BDDH has unveiled its first work for Wolverhampton and Dudley Breweries
since winning the account in November last year.
The pounds 1 million campaign for Banks’s beer, which kicks off this
week, will consist of five TV ads in the style of mini-documentaries,
featuring real people who have strange obsessions or hobbies. The spots
are all unscripted and star real-life eccentrics.
The first ad in the series shows a middle-aged woman who dresses as a
gnome and runs a gnome sanctuary. She is interviewed about her sanctuary
and is asked if she’s tried Banks’s. When she doesn’t answer, the
voiceover says: ‘Banks’s is a beer that’s not too bitter, nor too sweet,
making it balanced. I think you should try it.’ The endline is ‘Banks’s.
A balanced beer in an unbalanced world.’
The remaining four executions show a group of worm charmers, a man who
has filled his house and garden with traffic cones, a woman who is
obsessed with test cards and a man who celebrates Christmas every day.
The campaign’s strategy is to target maturing younger drinkers who are
moving from lager to bitter. The commercials deliberately avoid using
descriptions such as ‘smooth’ or ‘creamy’.
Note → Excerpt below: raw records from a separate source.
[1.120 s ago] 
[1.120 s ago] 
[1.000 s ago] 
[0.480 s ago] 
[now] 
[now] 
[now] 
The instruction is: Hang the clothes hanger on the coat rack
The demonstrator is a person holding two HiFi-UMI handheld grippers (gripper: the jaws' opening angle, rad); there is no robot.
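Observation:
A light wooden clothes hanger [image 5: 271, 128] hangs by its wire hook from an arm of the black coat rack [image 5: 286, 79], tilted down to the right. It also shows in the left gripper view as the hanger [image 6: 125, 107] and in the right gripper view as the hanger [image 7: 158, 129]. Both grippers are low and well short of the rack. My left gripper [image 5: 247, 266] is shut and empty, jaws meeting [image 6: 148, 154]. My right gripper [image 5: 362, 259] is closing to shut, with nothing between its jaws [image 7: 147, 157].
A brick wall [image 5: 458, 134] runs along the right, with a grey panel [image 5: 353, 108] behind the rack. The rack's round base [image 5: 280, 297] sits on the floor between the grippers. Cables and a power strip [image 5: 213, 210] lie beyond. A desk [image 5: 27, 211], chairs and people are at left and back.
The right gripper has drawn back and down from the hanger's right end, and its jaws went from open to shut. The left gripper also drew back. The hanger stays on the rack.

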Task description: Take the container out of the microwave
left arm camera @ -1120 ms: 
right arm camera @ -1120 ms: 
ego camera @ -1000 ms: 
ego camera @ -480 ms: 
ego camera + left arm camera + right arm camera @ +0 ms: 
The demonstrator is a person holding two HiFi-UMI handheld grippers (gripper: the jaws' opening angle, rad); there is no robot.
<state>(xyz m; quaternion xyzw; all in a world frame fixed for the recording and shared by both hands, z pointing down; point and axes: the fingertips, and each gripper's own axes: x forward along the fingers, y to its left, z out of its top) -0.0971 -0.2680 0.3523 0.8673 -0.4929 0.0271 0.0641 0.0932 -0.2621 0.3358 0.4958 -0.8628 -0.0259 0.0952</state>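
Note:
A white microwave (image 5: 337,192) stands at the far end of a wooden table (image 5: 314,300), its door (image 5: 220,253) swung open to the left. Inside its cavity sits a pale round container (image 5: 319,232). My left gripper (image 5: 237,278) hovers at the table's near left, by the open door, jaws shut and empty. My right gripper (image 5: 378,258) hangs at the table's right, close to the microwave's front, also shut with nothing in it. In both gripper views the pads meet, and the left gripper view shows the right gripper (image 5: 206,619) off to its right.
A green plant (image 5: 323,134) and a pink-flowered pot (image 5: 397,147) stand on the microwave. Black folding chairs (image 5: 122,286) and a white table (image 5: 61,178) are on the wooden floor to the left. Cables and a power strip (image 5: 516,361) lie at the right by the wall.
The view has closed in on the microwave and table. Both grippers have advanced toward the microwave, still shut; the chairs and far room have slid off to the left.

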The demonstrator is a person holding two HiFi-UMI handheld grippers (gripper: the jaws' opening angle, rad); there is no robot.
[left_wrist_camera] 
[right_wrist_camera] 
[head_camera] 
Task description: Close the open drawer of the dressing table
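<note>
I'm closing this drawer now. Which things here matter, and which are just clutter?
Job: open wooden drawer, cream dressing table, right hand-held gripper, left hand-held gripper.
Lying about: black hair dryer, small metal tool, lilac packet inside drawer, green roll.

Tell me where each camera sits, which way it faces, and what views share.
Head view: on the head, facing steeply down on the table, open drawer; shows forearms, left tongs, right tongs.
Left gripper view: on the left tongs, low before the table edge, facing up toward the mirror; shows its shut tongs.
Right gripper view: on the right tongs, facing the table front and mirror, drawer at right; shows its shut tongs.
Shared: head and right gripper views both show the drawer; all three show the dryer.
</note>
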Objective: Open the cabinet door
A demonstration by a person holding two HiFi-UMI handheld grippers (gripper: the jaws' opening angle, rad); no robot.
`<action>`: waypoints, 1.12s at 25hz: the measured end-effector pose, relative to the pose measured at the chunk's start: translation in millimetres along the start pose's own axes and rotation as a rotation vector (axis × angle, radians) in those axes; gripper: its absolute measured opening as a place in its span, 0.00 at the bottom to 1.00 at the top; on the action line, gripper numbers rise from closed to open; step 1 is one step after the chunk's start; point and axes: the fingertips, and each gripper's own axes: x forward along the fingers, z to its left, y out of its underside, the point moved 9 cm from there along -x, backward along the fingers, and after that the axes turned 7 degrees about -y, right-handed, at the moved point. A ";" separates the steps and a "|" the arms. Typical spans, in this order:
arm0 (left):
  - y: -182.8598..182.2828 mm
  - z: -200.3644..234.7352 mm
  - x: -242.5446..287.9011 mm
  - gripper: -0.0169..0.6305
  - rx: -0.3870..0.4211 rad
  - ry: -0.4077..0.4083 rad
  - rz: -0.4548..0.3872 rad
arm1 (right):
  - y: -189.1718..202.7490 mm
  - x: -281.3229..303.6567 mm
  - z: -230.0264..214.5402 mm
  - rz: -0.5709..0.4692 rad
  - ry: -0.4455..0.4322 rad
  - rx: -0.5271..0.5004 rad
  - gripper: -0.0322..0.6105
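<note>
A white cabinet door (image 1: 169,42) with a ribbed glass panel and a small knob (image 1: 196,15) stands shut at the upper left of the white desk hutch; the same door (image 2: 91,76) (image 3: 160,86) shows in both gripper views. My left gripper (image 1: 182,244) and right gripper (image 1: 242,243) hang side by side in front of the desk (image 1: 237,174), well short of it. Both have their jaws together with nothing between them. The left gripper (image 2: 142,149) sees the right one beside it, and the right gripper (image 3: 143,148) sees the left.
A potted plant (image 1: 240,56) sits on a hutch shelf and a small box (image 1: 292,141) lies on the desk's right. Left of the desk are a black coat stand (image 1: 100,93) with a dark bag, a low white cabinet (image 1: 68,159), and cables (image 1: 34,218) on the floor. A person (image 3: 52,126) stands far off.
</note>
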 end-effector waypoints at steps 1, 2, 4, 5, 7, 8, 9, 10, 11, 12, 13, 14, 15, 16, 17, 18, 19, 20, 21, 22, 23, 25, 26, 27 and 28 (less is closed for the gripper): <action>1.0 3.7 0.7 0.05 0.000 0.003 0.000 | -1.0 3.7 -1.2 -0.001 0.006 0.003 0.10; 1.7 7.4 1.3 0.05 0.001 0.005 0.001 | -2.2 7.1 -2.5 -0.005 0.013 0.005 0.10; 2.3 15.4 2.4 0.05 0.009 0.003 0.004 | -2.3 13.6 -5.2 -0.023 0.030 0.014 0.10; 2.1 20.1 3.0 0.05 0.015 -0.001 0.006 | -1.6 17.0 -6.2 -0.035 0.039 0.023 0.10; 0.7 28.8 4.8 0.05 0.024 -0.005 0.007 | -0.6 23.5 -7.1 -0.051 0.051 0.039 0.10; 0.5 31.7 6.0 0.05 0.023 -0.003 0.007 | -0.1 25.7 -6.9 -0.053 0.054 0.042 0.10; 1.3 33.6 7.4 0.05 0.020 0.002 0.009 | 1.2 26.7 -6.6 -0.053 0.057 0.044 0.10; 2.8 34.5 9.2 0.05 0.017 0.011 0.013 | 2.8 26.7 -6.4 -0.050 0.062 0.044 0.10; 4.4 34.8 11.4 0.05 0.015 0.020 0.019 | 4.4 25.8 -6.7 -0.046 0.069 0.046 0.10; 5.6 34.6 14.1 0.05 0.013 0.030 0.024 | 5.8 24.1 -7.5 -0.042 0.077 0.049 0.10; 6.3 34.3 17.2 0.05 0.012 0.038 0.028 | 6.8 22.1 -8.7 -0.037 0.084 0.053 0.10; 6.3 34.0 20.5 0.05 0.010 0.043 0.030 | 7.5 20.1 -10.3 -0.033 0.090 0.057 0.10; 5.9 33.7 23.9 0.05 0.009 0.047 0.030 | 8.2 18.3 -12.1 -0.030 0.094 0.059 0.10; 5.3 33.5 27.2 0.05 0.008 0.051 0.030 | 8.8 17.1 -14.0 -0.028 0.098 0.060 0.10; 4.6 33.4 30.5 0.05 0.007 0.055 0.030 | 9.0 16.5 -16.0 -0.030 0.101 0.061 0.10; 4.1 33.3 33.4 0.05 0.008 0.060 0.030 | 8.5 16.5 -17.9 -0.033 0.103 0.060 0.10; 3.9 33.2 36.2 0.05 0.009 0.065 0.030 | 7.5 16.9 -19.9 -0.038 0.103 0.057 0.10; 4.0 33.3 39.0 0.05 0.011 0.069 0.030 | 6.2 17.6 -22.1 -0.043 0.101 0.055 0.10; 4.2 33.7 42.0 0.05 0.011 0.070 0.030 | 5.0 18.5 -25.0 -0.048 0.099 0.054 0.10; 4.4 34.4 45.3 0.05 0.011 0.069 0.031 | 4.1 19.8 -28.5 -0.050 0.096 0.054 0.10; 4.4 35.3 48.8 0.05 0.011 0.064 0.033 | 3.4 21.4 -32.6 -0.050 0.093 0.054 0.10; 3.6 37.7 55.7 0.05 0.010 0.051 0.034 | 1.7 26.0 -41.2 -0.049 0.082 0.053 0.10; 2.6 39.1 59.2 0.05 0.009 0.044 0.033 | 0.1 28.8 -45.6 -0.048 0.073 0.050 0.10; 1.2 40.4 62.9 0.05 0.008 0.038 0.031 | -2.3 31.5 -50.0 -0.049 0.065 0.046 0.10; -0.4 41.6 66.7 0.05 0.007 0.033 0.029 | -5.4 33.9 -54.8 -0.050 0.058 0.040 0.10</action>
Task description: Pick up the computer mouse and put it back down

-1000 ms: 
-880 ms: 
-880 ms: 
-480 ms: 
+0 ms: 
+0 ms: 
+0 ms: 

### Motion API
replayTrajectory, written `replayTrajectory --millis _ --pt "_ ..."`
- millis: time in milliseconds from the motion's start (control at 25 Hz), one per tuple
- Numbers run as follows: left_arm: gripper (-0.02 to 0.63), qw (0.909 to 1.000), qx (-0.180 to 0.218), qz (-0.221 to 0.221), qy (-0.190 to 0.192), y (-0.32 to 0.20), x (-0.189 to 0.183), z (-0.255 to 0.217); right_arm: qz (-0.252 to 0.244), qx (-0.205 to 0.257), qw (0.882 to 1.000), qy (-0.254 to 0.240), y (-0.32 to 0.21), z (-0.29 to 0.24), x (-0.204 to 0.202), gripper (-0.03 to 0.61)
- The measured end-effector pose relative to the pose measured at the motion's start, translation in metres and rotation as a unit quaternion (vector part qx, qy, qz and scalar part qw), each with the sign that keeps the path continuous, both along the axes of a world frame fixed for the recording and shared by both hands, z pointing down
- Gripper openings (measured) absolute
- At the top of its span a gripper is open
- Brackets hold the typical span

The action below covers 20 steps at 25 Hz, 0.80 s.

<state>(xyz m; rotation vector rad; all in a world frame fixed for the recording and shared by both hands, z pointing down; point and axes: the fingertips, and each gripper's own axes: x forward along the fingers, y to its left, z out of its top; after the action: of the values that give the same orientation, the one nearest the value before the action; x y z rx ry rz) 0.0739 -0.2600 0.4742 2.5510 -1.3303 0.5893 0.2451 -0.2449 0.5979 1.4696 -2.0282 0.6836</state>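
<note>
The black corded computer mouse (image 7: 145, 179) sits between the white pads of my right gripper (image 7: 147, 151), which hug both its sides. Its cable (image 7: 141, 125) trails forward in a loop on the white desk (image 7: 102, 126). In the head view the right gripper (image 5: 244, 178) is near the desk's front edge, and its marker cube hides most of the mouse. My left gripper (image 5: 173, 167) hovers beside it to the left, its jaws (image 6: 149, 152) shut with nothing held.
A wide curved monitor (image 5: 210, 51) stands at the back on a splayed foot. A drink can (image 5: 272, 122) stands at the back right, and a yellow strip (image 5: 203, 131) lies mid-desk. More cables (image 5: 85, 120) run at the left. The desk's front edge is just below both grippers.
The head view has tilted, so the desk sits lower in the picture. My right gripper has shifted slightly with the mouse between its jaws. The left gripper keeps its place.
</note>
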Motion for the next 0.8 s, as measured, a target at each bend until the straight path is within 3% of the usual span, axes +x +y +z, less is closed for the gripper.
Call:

The campaign is to highlight the change of name from Banks’s Mild to
Banks’s, and also to try and re-position the brand more towards younger
drinkers. Leslie Butterfield, chairman of BDDH, said: ‘Wolverhampton and
Dudley sells more than one million pints of Banks’s a week, and we
wanted to reflect the quaffable flavour of it.’
The ads were written by Owen Lee, art directed by Gary Robinson and
directed by Kirk Jones through Tomboy Films. Media is through CIA.